I crept around the ship, searching for Sarah.

I found her, all right, but Mr. Bishop and his soldiers were already dragging her away, kicking and screaming, to whatever lab she'd escaped from.

I sucked in my breath, ducking behind the Venus flytrap.

"What's going on?" I heard Matt asking.

"Shh!" I held the device slightly above the couch so I could see what had happened.

"Shit," he whispered. "I'm sorry."

I ducked back down, holding my breath.

The device was still on. When my fuzzy acquaintance noticed the state of his friend's spaceship, he cried, "They tore out the Hiarfamas!"

Bishop's head turned. I stuffed the device in my armpit to maintain the silence.

The android looked straight ahead again.

I waited silently for a few minutes, until they at last left the hangar, and the door clicked shut.

"How do I shut you off?" I said to the device.

"That's pretty rude for someone that just saved your life."

"Sorry," I said. "I'm grateful, but you almost got me caught. Can you please tell me how to use this thing?"

"There's a helpful instructional video," he said. "But it's completely in Wava. I guess I'll have to walk you through it."

I crept back into the saddle room, watching him give a demonstration with a second device. After the basics, he showed me some technical things, to the point where I lost patience. "I don't have forever," I snapped. "My friends need me."

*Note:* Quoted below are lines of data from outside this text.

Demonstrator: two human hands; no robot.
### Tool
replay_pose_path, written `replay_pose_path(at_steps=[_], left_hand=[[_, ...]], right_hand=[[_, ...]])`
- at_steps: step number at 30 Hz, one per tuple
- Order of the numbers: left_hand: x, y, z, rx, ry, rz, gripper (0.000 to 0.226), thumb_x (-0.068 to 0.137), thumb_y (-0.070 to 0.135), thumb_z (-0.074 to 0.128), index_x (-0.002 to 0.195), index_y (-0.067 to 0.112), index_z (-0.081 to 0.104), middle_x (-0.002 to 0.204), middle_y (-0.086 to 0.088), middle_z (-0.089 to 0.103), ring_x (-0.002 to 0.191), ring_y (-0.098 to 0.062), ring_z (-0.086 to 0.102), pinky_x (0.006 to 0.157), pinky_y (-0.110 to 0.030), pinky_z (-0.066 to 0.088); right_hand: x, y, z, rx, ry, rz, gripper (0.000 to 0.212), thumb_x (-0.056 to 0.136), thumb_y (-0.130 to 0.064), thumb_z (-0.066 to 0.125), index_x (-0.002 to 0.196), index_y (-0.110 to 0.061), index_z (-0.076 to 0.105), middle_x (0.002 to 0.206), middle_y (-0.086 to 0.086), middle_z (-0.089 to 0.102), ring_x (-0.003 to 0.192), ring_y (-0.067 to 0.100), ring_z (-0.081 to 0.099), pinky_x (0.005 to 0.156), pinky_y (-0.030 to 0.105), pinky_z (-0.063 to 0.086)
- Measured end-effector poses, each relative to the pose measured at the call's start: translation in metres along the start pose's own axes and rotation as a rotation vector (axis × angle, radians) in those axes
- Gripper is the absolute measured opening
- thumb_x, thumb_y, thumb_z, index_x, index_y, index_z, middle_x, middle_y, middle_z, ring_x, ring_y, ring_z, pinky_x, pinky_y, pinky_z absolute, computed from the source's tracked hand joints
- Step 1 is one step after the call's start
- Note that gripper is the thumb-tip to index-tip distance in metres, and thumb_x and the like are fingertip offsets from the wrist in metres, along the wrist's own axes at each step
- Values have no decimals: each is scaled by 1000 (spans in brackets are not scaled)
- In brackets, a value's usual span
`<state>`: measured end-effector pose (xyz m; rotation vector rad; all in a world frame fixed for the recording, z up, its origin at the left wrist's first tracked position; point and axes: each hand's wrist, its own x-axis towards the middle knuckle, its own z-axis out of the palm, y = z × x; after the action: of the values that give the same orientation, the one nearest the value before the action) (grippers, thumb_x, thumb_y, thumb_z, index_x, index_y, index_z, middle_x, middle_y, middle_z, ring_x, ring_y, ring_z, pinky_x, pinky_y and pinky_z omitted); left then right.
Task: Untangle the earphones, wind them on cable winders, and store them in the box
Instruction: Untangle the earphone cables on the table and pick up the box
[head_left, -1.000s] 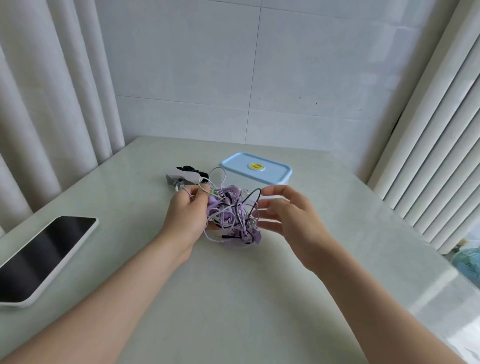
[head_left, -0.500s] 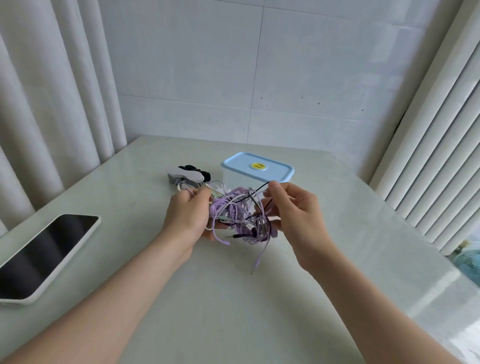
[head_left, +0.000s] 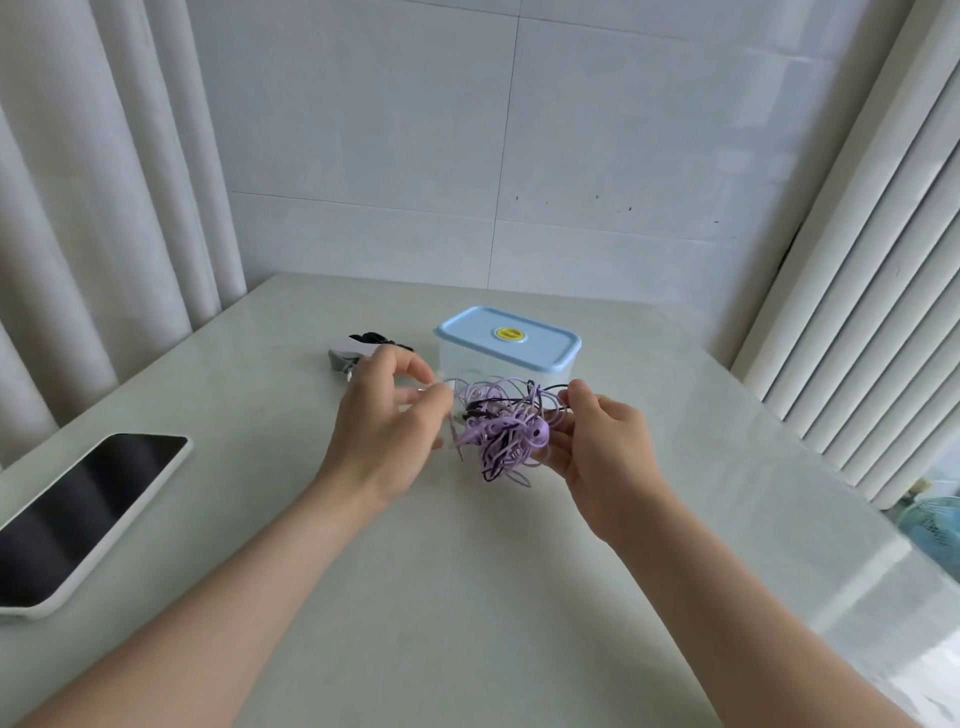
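The person is holding a lilac, black and white earphone tangle (head_left: 501, 426) just above the pale green glossy table (head_left: 467, 597), between both hands and in front of the clear plastic box with a light blue lid (head_left: 506, 338). The left hand (head_left: 384, 426) is curling its fingers at the tangle's left edge. It seems to be pinching a thin white strand there, though the motion is blurring it. The right hand (head_left: 605, 441) is pinching a black cord between thumb and forefinger at the top right, and its lower fingers are cupping the lilac bundle from beneath.

To my eye the cords are going to handle as light, limp and springy. They will snag on each other rather than slide, and the thin wire near the buds and plugs looks easy to strain. I would be taking hold at a free end, such as the lilac earbud showing by the right hand, and feeding it back through the loops, not tugging on the middle.

Counting: there is one tangle with three cord colours, so probably three sets, though I cannot separate them. There is one box, lid on. Behind the left hand are lying what look like two cable winders (head_left: 358, 348), one pale and one black, partly hidden. One white-edged dark-screened phone (head_left: 88, 514) is lying at the left.
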<state>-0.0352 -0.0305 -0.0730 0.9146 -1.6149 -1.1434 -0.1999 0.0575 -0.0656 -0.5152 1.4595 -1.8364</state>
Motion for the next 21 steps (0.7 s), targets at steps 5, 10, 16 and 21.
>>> replay_pose_path(at_steps=[5, 10, 16, 21], left_hand=[[-9, -2, 5, 305, -190, 386, 26, 78, 20, 65, 97, 36, 74, 110, 10, 59, 102, -12, 60, 78, -17, 49], [-12, -3, 12, 252, -243, 504, 22, 90, 16, 81, 102, 34, 81, 97, 10, 66, 78, -18, 67, 74, -25, 52], [-9, -1, 10, 267, -33, 549, 8, 93, 22, 78, 98, 26, 82, 90, 12, 70, 63, -18, 61, 63, -23, 49], [-6, -3, 9, 236, 49, 480, 8, 92, 19, 77, 87, 25, 78, 81, 10, 69, 58, -17, 58, 60, -25, 47]], right_hand=[[-1, -4, -1, 65, 13, 29, 24, 110, -13, 48, 101, 5, 60, 75, 20, 66, 48, 23, 64, 44, 26, 52], [-2, -4, -5, 33, 39, 4, 29, 104, -14, 61, 95, 11, 72, 76, 19, 68, 54, 23, 58, 46, 26, 51], [-10, -15, -1, 85, -93, -179, 22, 101, -15, 61, 98, 3, 74, 86, 19, 76, 67, 25, 69, 59, 27, 58], [-16, -6, 5, -288, -125, -520, 55, 88, -28, 70, 142, -23, 61, 121, -2, 74, 105, 8, 73, 87, 26, 60]])
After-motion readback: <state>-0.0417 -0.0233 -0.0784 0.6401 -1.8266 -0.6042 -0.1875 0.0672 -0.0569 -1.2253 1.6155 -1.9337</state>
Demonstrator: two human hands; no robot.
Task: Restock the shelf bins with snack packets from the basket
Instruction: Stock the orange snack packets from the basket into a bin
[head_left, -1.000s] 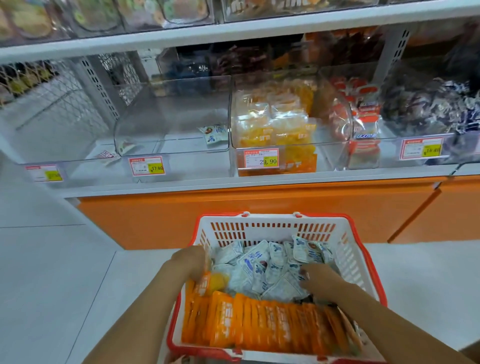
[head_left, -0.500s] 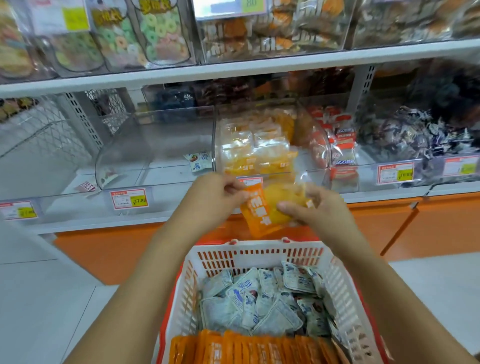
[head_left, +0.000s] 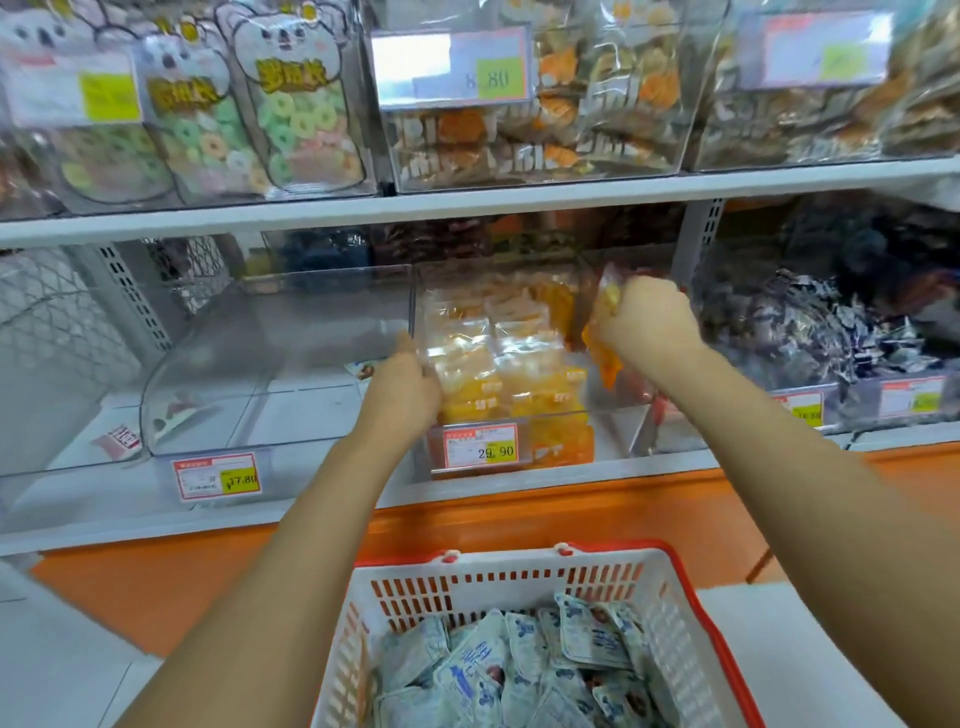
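Two bare arms reach up from a white slotted plastic basket with a red rim (head_left: 519, 584) toward a white metal shelf (head_left: 104, 519). The right hand (head_left: 647, 325) is clenched around a bunch of orange snack packets (head_left: 602, 358), holding them at the upper right corner of a clear plastic bin (head_left: 418, 291) that is already partly filled with matching orange and yellow packs. The left hand (head_left: 405, 387) is at that bin's front left corner; it cannot be told whether it grips the wall or only rests against it. To do this step well, the bunch should probably clear the rim and sit over the stack before the fingers loosen, or packets may slip toward the neighbouring bin on the right; bracing the bin with the left hand would help. Pale blue and white sachets (head_left: 519, 670) wait in the basket, likely meant for the nearly bare clear bin (head_left: 270, 332) to the left. Along the shelf's front edge, a red-bordered price tag (head_left: 480, 448) reads 29.90; a second tag (head_left: 217, 477) reads 17.80; a blurred upper tag (head_left: 457, 65) seems to read 8.80; the other printing is too blurred to read.
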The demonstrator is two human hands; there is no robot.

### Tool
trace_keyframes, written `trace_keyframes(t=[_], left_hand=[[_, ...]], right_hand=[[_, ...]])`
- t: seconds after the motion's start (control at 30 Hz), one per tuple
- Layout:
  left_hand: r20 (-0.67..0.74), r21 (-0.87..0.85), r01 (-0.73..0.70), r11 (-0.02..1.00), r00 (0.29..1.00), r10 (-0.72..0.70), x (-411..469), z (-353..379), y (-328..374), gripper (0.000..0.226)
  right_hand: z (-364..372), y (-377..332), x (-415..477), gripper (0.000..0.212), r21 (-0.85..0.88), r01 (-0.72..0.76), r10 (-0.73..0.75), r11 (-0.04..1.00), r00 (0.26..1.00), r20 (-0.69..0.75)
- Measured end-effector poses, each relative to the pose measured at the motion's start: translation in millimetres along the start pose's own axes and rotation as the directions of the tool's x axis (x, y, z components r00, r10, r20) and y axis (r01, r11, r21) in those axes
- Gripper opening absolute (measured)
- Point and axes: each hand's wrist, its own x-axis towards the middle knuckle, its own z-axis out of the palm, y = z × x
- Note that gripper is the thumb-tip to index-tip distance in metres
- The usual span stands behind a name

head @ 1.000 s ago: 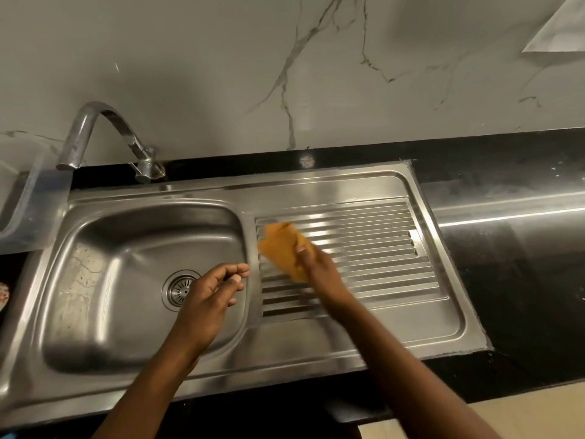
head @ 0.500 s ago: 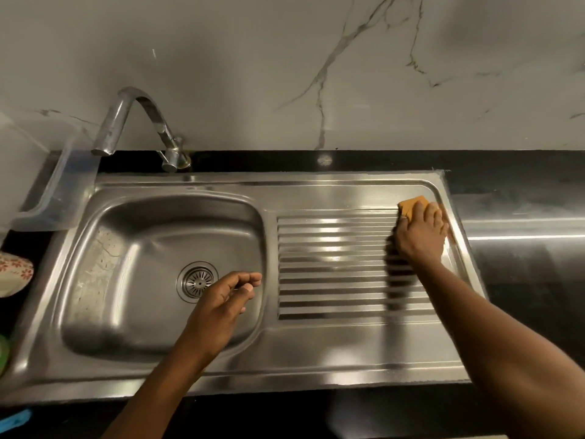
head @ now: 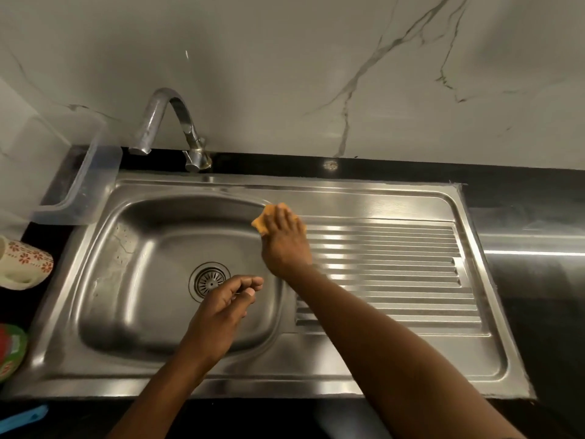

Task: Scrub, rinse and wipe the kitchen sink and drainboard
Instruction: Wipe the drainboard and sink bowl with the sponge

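The steel sink basin with its round drain lies left of the ribbed drainboard. My right hand lies flat on an orange cloth and presses it onto the far rim between basin and drainboard. The cloth's edges show on both sides of the fingers. My left hand hovers over the basin near the drain, fingers loosely curled and holding nothing. The curved faucet stands behind the basin, with no water running.
A clear plastic container sits at the sink's far left corner. A floral cup and a green and red item lie left of the basin. Black countertop extends right; a marble wall rises behind.
My right hand swept the orange cloth from the drainboard's left ribs to its far right corner, then back left to the rim by the basin. My left hand stayed hovering over the basin.
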Motion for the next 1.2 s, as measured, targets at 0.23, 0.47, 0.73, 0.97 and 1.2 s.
trace_keyframes(t=[0.23,0.47,0.73,0.97,1.2], left_hand=[[-0.025,-0.038,-0.023,0.999,0.999,0.022,1,-10,-2,0.028],[-0.024,-0.021,-0.023,1.0,0.999,0.023,3,-3,-9,0.026],[-0.124,-0.097,-0.029,0.995,0.992,0.017,-12,2,-26,0.024],[-0.207,-0.171,0.057,0.984,0.974,-0.092,-29,-14,-50,0.023],[-0.172,-0.158,0.041,0.987,0.983,-0.068,-29,-66,-53,0.016]], right_hand=[[-25,-23,-9,0.044,0.859,-0.11,0.02,0.5,0.993,0.115],[-94,104,-34,0.036,0.963,-0.132,0.43,0.237,0.903,0.018],[-70,175,-22,0.056,0.286,-0.313,0.375,0.906,0.906,-0.195],[-16,63,-12,0.057,-0.045,-0.07,0.066,0.997,0.995,-0.08],[-48,-19,16,0.04,-0.379,0.334,-0.247,0.863,0.934,0.26]])
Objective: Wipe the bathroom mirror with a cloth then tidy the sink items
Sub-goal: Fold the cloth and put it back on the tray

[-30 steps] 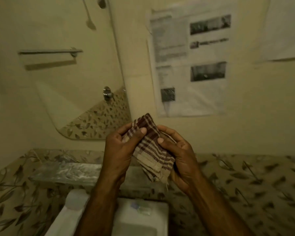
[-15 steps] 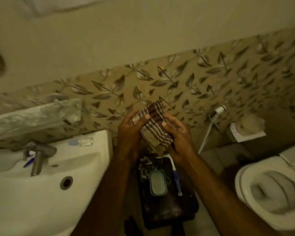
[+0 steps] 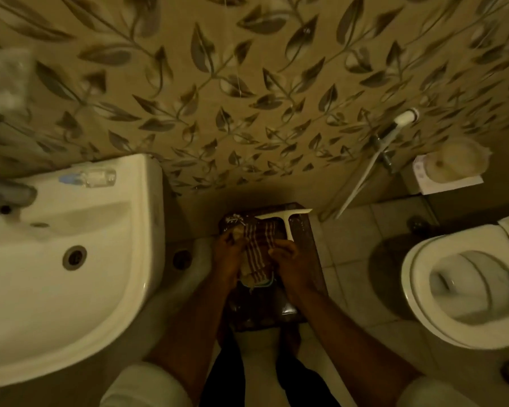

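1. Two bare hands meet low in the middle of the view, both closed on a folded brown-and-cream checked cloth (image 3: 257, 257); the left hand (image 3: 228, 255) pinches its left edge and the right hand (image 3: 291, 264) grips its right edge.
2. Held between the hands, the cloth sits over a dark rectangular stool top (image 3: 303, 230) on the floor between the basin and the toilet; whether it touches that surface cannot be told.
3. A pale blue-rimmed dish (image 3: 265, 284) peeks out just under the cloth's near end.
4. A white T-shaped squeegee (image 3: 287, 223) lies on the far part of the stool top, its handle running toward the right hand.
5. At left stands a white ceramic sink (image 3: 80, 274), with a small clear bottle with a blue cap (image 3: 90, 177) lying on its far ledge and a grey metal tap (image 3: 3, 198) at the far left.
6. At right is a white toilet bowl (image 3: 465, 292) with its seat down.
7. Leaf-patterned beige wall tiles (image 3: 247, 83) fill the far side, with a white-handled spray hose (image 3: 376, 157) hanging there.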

"All right. Let me at least show you how to contact me."

I took a pen and paper out of a drawer, writing down the complicated symbols. "Thank you. It's been nice." I shut it off.

Sarah's ladder had been left undisturbed. This made me uneasy. Still, I had no other good way to get out otherwise, so I jumped up and climbed back into the vent.

I pulled the ladder back up, just to protect myself, not that it would do any good to conceal our little avenue into the place.

After crawling back to the junction we originally came from, I stopped, glancing back and forth in frustration.

I had no idea where to go. Sarah's scent took me all over.

An enclosed scrap yard with a ceiling.

An indoor pool.

A bathroom.

A room containing an epileptic Sarah clone, currently in the throes of convulsions.

A room full of boxes upon boxes of girl's toys, stuffed animals, and clothing.

A den with leather chairs, a fancy desk, and giant bookshelves.

My path ended in a hospital wing. The vent was loose, so I climbed out, nervously checking to see if I'd been spotted.

I had. A Sarah stared back at me from an open curtain in one of the wards. A second clone gawked from the window adjacent, looking just as curious. Their behavior reminded me of videos I'd seen of meerkats.

I hid behind the front desk, then backed around the opposite side when a gray haired woman in one of those white old timey nurse's outfits marched by. She appeared to be busy with paperwork, singing Poker Face to herself, paying me no mind as she filed.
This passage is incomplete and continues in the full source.